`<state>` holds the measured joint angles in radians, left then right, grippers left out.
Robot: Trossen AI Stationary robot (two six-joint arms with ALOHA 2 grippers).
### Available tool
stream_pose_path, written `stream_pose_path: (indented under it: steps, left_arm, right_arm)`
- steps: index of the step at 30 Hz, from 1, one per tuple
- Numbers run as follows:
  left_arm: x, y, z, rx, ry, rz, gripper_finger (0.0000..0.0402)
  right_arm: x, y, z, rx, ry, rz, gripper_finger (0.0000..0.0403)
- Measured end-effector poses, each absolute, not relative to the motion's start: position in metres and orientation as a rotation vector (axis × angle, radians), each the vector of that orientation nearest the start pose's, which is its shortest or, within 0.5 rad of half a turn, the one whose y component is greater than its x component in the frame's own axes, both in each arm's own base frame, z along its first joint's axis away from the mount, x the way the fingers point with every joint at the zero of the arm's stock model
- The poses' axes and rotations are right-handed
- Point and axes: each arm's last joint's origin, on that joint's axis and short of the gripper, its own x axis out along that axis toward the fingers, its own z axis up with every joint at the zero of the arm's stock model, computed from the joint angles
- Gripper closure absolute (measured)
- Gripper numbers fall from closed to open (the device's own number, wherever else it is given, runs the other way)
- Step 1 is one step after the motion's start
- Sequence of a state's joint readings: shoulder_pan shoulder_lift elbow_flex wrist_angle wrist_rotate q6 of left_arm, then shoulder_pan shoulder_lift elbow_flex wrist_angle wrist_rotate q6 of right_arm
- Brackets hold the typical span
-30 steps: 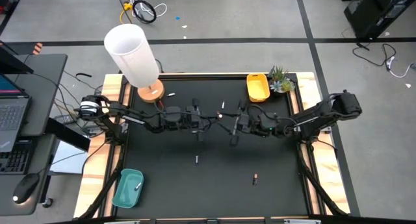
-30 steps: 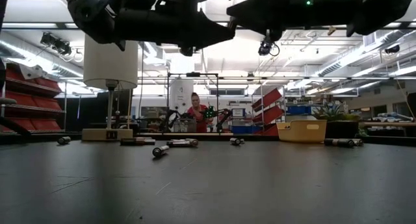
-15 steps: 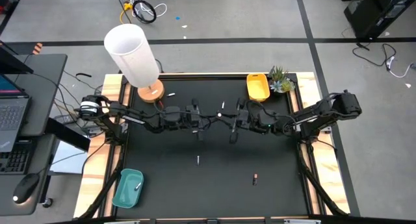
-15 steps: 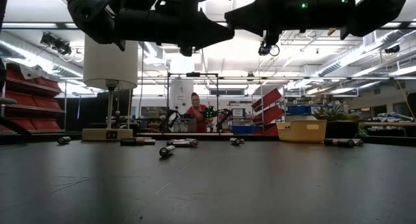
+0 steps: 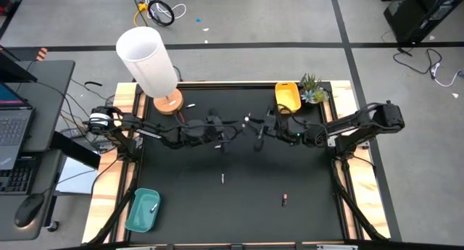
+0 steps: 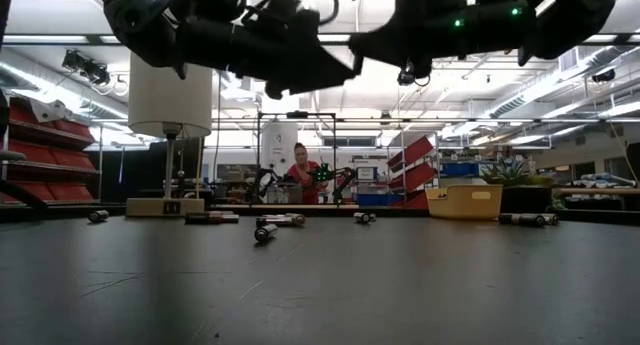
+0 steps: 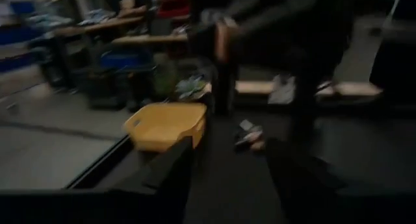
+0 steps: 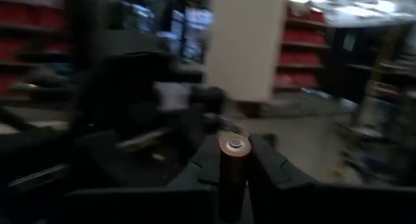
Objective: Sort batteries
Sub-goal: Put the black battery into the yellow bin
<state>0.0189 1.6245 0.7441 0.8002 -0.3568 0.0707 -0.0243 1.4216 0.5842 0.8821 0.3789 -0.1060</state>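
Note:
My right gripper [image 5: 251, 124] hangs level above the table's middle, shut on a dark battery with a silver cap [image 8: 233, 160]. My left gripper [image 5: 233, 125] faces it from the left with its fingers open [image 7: 227, 158] and nothing between them. Loose batteries lie on the black table: one near the middle [image 5: 222, 178], one toward the near right [image 5: 285, 200], a white one by the lamp base [image 5: 191, 105]. Another white one lies in the teal tray [image 5: 143, 209]. The low view shows several more lying along the far side [image 6: 280, 221]. My right gripper pinches the battery's body [image 8: 232, 178] between its two fingers [image 8: 270, 165]. The fingers lie level and come from the table's right. The battery stands upright across them with its silver cap [image 8: 234, 145] up, lifted clear of the table.
A white-shaded lamp [image 5: 148, 61] on a wooden base stands at the far left. A yellow tray [image 5: 287, 98] and a small plant [image 5: 313, 89] sit at the far right. A desk with a laptop stands left of the table. A person shows far off in the room [image 6: 299, 175].
My right gripper has swung toward the table's far edge with the battery, drawing away from my left gripper. My left gripper's wrist has turned toward the far edge without shifting place. The loose battery near the table's middle has rolled a little toward the right edge.

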Motion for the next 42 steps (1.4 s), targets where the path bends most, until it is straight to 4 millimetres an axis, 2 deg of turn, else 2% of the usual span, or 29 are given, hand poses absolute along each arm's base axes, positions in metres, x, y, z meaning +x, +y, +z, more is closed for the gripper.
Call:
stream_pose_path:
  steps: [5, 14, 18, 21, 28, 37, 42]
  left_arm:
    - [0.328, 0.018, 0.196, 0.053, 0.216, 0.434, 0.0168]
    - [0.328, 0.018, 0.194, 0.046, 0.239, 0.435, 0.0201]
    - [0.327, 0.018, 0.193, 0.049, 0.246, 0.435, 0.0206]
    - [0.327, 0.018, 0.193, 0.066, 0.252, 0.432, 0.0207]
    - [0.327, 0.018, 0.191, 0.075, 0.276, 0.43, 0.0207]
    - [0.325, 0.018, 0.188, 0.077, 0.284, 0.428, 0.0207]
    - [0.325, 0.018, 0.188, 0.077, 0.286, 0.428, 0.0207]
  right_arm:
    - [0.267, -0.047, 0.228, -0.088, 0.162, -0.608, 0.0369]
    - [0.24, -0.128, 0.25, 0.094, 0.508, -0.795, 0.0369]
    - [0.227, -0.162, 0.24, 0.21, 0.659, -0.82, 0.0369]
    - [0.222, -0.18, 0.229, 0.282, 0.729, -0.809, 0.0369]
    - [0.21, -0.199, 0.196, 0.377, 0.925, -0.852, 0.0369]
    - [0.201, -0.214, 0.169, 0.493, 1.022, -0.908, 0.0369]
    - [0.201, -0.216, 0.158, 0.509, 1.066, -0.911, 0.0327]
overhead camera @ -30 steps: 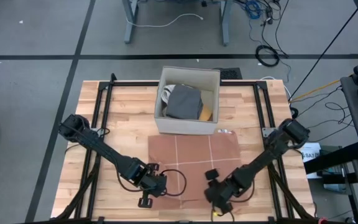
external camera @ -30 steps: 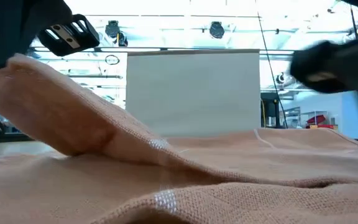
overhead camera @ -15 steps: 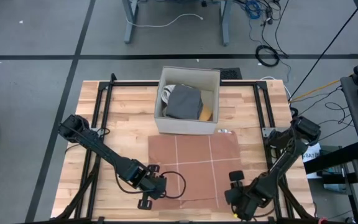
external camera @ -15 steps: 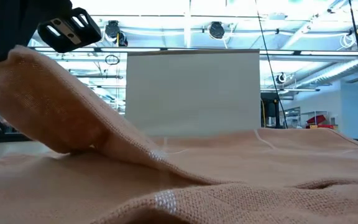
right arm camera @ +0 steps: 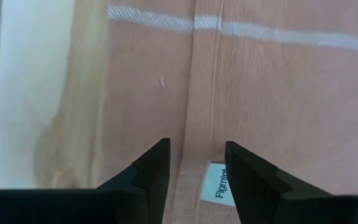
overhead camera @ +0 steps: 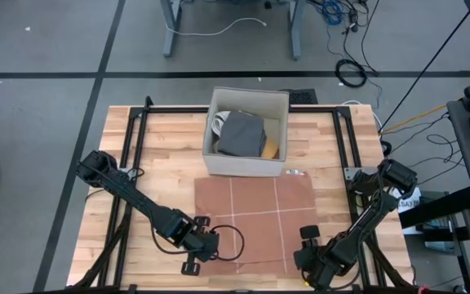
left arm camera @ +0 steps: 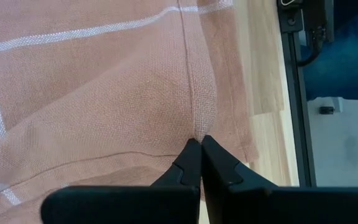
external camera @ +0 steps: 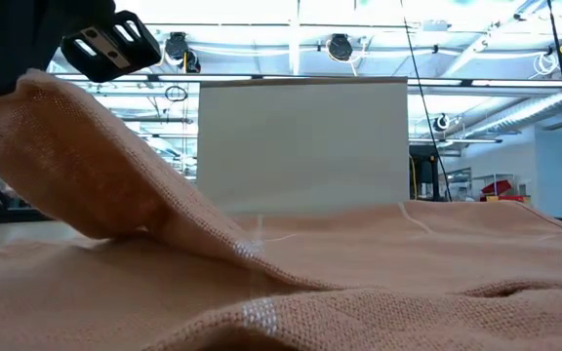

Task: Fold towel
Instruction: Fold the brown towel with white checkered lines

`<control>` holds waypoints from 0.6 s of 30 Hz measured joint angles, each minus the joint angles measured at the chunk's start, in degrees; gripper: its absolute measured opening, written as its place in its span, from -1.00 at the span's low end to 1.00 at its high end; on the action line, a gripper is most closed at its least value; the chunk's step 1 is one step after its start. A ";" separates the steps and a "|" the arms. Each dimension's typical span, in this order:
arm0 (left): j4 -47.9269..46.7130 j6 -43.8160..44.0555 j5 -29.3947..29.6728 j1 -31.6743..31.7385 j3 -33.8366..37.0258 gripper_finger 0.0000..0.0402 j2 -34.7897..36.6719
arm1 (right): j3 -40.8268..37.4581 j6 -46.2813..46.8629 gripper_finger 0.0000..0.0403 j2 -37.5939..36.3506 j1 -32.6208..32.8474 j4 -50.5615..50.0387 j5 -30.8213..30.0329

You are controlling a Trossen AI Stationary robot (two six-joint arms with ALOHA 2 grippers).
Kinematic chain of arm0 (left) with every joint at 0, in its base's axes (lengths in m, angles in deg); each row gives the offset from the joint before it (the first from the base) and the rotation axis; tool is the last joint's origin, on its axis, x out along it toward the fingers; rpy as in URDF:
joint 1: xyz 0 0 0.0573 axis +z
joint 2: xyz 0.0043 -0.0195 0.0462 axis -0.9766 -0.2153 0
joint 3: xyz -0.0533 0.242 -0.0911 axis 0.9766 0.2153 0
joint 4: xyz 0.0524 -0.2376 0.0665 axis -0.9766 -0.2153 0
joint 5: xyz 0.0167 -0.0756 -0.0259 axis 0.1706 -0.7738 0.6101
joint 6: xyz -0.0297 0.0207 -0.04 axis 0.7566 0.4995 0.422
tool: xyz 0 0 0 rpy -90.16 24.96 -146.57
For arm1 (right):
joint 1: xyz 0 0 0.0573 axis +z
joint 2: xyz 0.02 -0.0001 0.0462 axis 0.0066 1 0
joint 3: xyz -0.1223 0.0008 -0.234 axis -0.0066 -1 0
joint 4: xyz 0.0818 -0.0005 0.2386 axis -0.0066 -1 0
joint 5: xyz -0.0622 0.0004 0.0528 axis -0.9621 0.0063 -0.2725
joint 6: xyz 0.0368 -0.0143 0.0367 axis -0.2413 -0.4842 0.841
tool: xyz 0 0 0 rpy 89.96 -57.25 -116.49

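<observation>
High view. Towel (overhead camera: 255, 219) spread flat on tabletop (overhead camera: 161, 155), near side of centre, just in front of open box (overhead camera: 247, 131) holding folded cloth. Salmon weave with pale grid lines. Left claw (overhead camera: 205, 242) at near-left corner of towel; right claw (overhead camera: 312, 260) at near-right corner, close to tabletop edge.

Low view. Near-left corner raised off the surface into a long sloping ridge, hanging from the dark claw at upper left. Rest of cloth lying slack with soft rolls along the near edge. Drape reads as thin, light, limp: no stiffness, likely to sag and trail behind any lifted point, likely to slide easily over wood.

Left wrist view. Claw clenched on the hem, fingertips (left arm camera: 199, 155) pinching a small tuck of fabric beside the stitched edge seam. Creases radiating from the pinch, so cloth under slight tension. Bare wood and black frame rail (left arm camera: 296, 93) just beyond the edge.

Right wrist view. Claw released, jaws standing apart, nothing between them. Hem seam and a small white label (right arm camera: 215, 185) directly ahead between the fingers, with bare wood off to one side.

Handling judgement. Best hold at the corners, on the doubled hem, where weave is thickest and least prone to slipping free. Matching pinch needed at right corner so both corners rise level; single-corner lift likely to skew the fold.
</observation>
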 joint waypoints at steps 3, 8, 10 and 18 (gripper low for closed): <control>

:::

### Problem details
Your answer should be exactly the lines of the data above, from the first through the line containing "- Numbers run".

### Response to the exercise
`<state>` holds the measured joint angles in radians, left then right, grippers left out.
Robot: Trossen AI Stationary robot (two six-joint arms with ALOHA 2 grippers).
### Available tool
stream_pose_path, written `stream_pose_path: (indented under it: steps, left_arm, right_arm)`
- steps: index of the step at 30 Hz, from 1, one per tuple
- Numbers run as follows:

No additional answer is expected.